Sustainable integrated approach to achieve CECs and PTEs removal from contaminated waters. The aquaculture as case study

This project aims to face the complex challenge of the production of safe and clean water by applying different levels of action, which include the synthesis of green materials for the removal of pollutants, the development of enhanced water treatment technologies, the implementation of effective legal tools against water pollution and the correct management of the present water treatment facilities. Two main goals will be achieved by applying an integrated approach.
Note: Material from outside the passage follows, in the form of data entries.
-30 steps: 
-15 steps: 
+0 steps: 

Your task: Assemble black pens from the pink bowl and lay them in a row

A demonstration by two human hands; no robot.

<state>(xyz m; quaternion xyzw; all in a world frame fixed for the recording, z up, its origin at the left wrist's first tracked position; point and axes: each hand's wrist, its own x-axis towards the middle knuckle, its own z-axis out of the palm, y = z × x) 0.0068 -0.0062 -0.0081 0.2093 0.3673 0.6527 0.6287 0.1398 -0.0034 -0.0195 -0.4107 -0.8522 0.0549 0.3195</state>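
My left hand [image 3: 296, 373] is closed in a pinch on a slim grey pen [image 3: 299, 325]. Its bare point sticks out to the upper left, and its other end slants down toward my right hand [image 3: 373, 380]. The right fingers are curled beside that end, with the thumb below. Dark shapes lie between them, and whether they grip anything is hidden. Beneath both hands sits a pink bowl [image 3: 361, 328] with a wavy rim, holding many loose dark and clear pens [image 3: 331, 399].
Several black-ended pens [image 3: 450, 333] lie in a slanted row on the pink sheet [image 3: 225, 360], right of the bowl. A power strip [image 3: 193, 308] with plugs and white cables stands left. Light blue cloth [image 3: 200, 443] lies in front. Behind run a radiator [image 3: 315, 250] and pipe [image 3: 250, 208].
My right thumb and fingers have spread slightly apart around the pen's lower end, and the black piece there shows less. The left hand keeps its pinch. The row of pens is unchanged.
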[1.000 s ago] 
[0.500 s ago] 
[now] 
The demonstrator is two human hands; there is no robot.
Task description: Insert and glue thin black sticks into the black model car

On one side, the development of new tools useful for eliminating pollutants. On the other side, quality of water will be constantly assessed.
In particular, SusWater will assess the quality of water in a pilot WWTP (in URJC, Spain) and in two aquaculture sites (Italy, Thailand) by monitoring CECs and PTEs in influents, effluents and post-treated waters and by assessing the toxicity through the combination of different bioassays. The monitoring process will involve not only chemical and toxicological analysis performed by high-resolution techniques, but it will be combined with modelling processes aimed to fully assess the fate of pollutants.
Secondly, aquaculture discharge typically contains nutrients rich waste that requires treatment prior to release as, if discharged untreated, it can lead to pollution of surface waters. Among the physical removal strategies, we will use hydrogels, as they can show high adsorption capacity, fast adsorption kinetics, good reusability and low cost. SusWater’s development of photocatalysts and hybrid materials properly designed to absorb visible light will allow achieving abiotic transformation of CECs, PTEs and off-flavors by exploiting the use of natural sunlight.
Furthermore, the biological approaches offer a potential alternative to chemical and physical based techniques. In SusWater, fungi will be used to eliminate contaminant of emerging concern (CECs), with particular focus on antibiotics and some lipophilic compounds responsible of unpleasant taste on fish. On the other hand, potentially toxic elements (PTEs) such as dissolved As, Hg, Pb or Cd species will be captured by exploiting the use of iron, adsorbents derived from biomass and inorganic oxides and photocatalysts jointly linked to strengthen their efficiency.
The highest performing materials will then be supported on membranes or columns and will be tested in water for aquaculture or for reuse. In all sites, we will also assess the quality of water by monitoring CECs and PTEs in influent, effluent and post treated waters and by assessing the ecotoxicity and estrogenicity through the combination of different bioassays. The monitoring process will involve not only toxicological assays and chemical analysis using high-resolution techniques; it will also be combined with modelling processes aimed to fully assess the fate of pollutants.